WORK INSTRUCTION: Could the lines from the top of the material to the line that contains "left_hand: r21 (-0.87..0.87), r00" be retyped exactly, both included and pictures omitted?

DATA BLOCK:
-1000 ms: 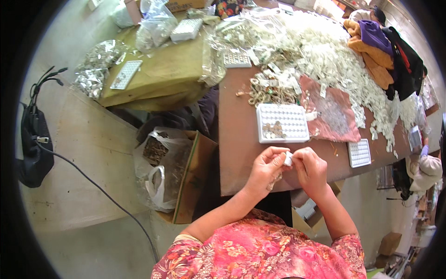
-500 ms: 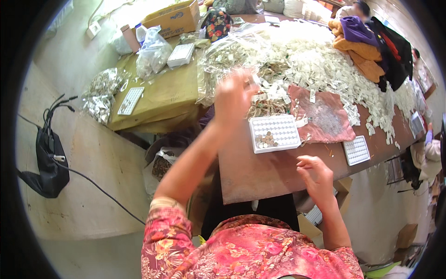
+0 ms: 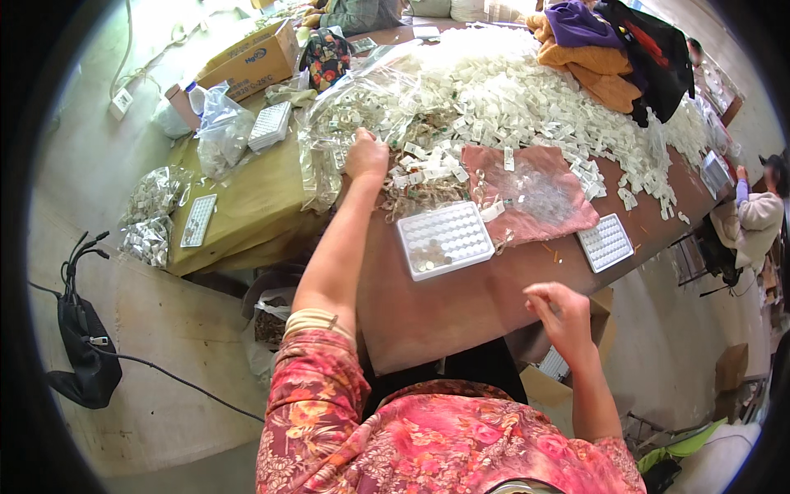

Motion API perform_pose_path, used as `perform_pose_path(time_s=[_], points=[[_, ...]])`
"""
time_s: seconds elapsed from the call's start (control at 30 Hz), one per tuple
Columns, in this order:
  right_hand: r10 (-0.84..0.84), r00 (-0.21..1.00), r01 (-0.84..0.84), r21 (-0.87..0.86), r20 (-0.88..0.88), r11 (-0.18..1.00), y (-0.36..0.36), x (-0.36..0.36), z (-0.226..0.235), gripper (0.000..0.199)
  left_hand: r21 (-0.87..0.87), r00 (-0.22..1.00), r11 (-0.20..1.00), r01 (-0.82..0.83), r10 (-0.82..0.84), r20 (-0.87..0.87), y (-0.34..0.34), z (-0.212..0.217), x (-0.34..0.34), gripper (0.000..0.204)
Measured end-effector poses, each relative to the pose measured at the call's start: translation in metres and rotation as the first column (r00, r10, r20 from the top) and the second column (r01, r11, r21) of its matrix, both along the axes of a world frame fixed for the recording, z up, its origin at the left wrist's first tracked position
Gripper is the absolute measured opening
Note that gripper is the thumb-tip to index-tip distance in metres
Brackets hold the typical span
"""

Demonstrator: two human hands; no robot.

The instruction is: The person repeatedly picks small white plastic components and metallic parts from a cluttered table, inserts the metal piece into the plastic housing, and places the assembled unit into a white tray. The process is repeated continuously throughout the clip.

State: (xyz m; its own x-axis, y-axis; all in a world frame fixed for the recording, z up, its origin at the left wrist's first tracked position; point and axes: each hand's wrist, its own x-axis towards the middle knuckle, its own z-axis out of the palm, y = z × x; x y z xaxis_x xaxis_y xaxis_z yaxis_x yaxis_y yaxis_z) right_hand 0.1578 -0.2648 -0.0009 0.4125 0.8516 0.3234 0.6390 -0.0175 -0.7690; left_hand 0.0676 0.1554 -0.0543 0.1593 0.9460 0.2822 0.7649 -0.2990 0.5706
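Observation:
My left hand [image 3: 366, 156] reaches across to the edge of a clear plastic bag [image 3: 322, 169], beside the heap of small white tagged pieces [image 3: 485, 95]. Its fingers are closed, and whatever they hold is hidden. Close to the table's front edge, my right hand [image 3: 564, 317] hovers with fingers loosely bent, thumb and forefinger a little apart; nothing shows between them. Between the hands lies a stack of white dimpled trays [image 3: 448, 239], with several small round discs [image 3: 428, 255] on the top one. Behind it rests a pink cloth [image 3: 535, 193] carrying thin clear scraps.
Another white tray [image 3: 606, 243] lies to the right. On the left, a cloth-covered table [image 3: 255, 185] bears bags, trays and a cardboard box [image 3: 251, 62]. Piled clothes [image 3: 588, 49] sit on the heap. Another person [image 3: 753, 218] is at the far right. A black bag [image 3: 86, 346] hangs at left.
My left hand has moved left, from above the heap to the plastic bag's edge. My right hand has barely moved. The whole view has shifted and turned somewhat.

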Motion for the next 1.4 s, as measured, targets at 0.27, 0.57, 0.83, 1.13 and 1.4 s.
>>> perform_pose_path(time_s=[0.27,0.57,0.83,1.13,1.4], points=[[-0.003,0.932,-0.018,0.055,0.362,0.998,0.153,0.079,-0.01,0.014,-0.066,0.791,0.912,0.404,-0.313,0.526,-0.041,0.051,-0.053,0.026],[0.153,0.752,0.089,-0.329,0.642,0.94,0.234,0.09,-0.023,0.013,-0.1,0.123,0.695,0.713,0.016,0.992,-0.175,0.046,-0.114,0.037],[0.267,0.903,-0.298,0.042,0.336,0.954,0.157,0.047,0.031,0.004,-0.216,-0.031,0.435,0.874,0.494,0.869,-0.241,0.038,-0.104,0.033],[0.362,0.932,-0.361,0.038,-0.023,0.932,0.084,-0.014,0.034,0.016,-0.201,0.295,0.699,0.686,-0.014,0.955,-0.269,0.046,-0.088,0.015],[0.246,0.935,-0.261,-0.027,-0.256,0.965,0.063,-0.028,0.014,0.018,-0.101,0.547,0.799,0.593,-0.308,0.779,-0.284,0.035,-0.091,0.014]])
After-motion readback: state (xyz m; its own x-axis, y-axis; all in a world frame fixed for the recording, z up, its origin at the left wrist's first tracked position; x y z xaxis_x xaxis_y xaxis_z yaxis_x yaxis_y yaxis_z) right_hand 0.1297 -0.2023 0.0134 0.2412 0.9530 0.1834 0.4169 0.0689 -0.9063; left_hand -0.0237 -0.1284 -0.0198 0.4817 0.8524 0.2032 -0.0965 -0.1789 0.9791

ANSWER BOX:
-1000 ms: 
-500 ms: 
+0 ms: 

Motion API perform_pose_path, used as `perform_pose_path(time_s=[_], points=[[_, ...]])`
"""
time_s: seconds elapsed from the call's start (control at 30 Hz), one per tuple
Columns, in this order:
  right_hand: r10 (-0.84..0.84), r00 (-0.21..1.00), r01 (-0.84..0.84), r21 (-0.87..0.86), r20 (-0.88..0.88), r11 (-0.18..1.00), y (-0.36..0.36), x (-0.36..0.36), z (-0.226..0.235), gripper (0.000..0.199)
  left_hand: r21 (-0.87..0.87), r00 (-0.22..1.00), r11 (-0.20..1.00), r01 (-0.82..0.83), r10 (-0.82..0.84), r20 (-0.87..0.87), y (-0.34..0.34), z (-0.212..0.217), x (-0.34..0.34), gripper (0.000..0.204)

Nothing further is needed to complete the exercise.